Anti-semi-join will do the exact opposite. The join will select any rows from the first table that do not have at least one matching row in the second table.

SQL Server engine has three physical(showplan) operators that can be used to perform semi-join/anti-semi-join logical operations when recognized by the  Query Optimiser.

The table below maps the physical operators and the semi-join algorithms that they support.
PhysicalOpSemiJoins
*The full list of the SQL Server showplan operators can be found here.

There are a number of scenarios when Query Optimiser decides to implement a semi-join algorithm to optimize query requests. Typically, the logical operations that represent semi-joins are: IN, NOT IN, EXISTS, NOT EXISTS. The EXCEPT and INTERSECT set operators may use the same physical, Semi Join operators to perform different logical operations.

The following examples illustrate a few of these scenarios.

Set up the test environment:

CREATE DATABASE testSemiJoins
GO
USE testSemiJoins
GO

IF EXISTS (SELECT 1 FROM sys.tables t WHERE name = 'tab1')
    DROP TABLE dbo.tab1;
GO
CREATE TABLE tab1  (ProductTypeId INT,ProductName VARCHAR(100))
GO

IF EXISTS (SELECT 1 FROM sys.tables t WHERE name = 'tab2')
    DROP TABLE dbo.tab2;
GO
CREATE TABLE tab2  (ProductId INT,Name VARCHAR(100),StorageSizeGB SMALLINT)
GO
--insert some rows
INSERT INTO tab1
    SELECT tab.id,tab.name
    FROM (VALUES (1,'Hard disk')
                ,(1,'Hard disk')
                ,(2,'SSD disk')
                ,(3,'Flash Memory')
                ,(4,'EPROM')
                ,(5,NULL)
                ,(6,'Floppy Disk')
                ,(7,'RAM Memory')
                ,(7,'RAM Memory')
                ) tab(id,name)
GO
INSERT INTO tab2
    SELECT tab.id,tab.name,tab.sizeGb
    FROM (VALUES (1,'Hard disk',250)
                ,(1,'SSD disk',120)
                ,(2,'SSD disk',240)
                ,(3,'Flash Memory',8)
                ,(4,NULL,NULL)
                ,(5,'EPROM',0)
                ) tab(id,name,sizeGb)
GO
Tab1AndTab2

Left Semi Join

The Left Semi Join operator returns each row from the first (top table in the execution plan) input where there is at least one matching row in the second(bottom) input.

SELECT * 
FROM tab1 t1
WHERE t1.ProductName IN (SELECT t2.Name FROM dbo.tab2 t2)
--or using a correlated query (same execution plan)
SELECT * 
FROM tab1 t1
WHERE t1.ProductName IN (SELECT t2.Name FROM dbo.tab2 t2 where t2.Name = t1.ProductName)
LeftSemiJoin

Left Anti Semi Join

The Left Anti Semi Join operator returns each row from the first (top) input when there are no matching rows in the second (bottom) input.

SELECT ProductName FROM tab1
EXCEPT
SELECT Name FROM tab2
--or
SELECT * 
FROM tab1 t1
WHERE NOT EXISTS (SELECT t2.Name FROM dbo.tab2 t2 WHERE t1.ProductName = t2.Name)
--WHERE t1.ProductName NOT IN (SELECT t2.Name FROM dbo.tab2 t2)

LeftAntiSemiJoin

Both of the queries use the same physical operator – Loop Join( Left Anti Semi Join) to perform different logical operations.
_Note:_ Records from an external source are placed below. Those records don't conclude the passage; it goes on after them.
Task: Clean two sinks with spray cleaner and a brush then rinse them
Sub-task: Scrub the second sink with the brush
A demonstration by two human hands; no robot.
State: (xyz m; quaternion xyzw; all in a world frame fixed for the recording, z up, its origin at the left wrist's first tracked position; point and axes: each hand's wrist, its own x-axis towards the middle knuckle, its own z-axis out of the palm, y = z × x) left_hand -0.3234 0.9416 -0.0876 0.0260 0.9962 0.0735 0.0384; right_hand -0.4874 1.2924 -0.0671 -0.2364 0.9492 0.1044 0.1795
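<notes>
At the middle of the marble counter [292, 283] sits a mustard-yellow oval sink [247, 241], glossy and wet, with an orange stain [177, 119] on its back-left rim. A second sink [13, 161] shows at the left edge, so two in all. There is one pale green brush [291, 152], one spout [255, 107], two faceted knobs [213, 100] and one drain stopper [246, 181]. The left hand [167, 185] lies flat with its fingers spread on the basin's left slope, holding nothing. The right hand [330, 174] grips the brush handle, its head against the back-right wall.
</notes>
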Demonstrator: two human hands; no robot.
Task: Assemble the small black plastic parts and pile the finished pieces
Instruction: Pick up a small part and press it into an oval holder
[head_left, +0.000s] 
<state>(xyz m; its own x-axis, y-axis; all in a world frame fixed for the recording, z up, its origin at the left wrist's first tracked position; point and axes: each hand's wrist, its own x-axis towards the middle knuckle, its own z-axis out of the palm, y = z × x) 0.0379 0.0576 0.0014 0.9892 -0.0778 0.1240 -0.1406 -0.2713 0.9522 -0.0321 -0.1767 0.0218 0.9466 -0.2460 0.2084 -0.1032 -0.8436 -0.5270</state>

The second query performs a logical Left Anti Semi Join whereas the first query performs an operation based on the Difference of Sets  (Set A – SetB) operation.
Set operators EXCEPT, INTERSECT, and UNION treat NULL values as equal(non-distinct) whereas operator EXISTS evaluates NULL=NULL as FALSE(even if the 3VL result is UNKNOWN). More about the behavior here.
Also, it is worth mentioning that all set operators (except the multi-set operator UNION ALL) remove duplicates. 

Right Semi Join

The Right Semi Join operator returns each row from the second (bottom) input when there is a matching row in the first (top) input.

SELECT * 
FROM tab1 t1
WHERE  EXISTS (SELECT t2.Name FROM dbo.tab2 t2 WHERE t1.ProductName = t2.Name)
OPTION(HASH JOIN)
--or based on the Intersection Of Sets operation
SELECT ProductName FROM tab1
INTERSECT
SELECT Name FROM tab2 
OPTION(HASH JOIN)
-- When building the hash table, the hash match join chooses the table with fewer rows. 
-- In this example, that is the tab2 table.

RightSemiJoin

NOTE: The INTERSECT set operator treats NULL values as equal and therefore a NULL value appears in the result set(as being one of the  common values in tab1 and tab2) .

Right Anti Semi Join

The Right Anti Semi Join operator outputs each row from the second (bottom) input when a matching row in the first (top) input does not exist.

SELECT * 
FROM tab1 t1
WHERE NOT EXISTS (SELECT t2.Name FROM dbo.tab2 t2 WHERE t1.ProductName = t2.Name)
OPTION(MERGE JOIN)

RightAntiSemiJoin

Anti semi Joins, NOT IN, and NULLs

Again, things get “special” when it comes to working with NULLs.
If we execute the Left Anti Semi Join query again, but this time using NOT IN instead of EXISTS, we will get the empty result set. This is one of the common logical errors that can cause unexpected results.

--NOT IN (does not work)
SELECT * 
FROM tab1 t1
WHERE t1.ProductName NOT IN (SELECT t2.Name FROM dbo.tab2 t2)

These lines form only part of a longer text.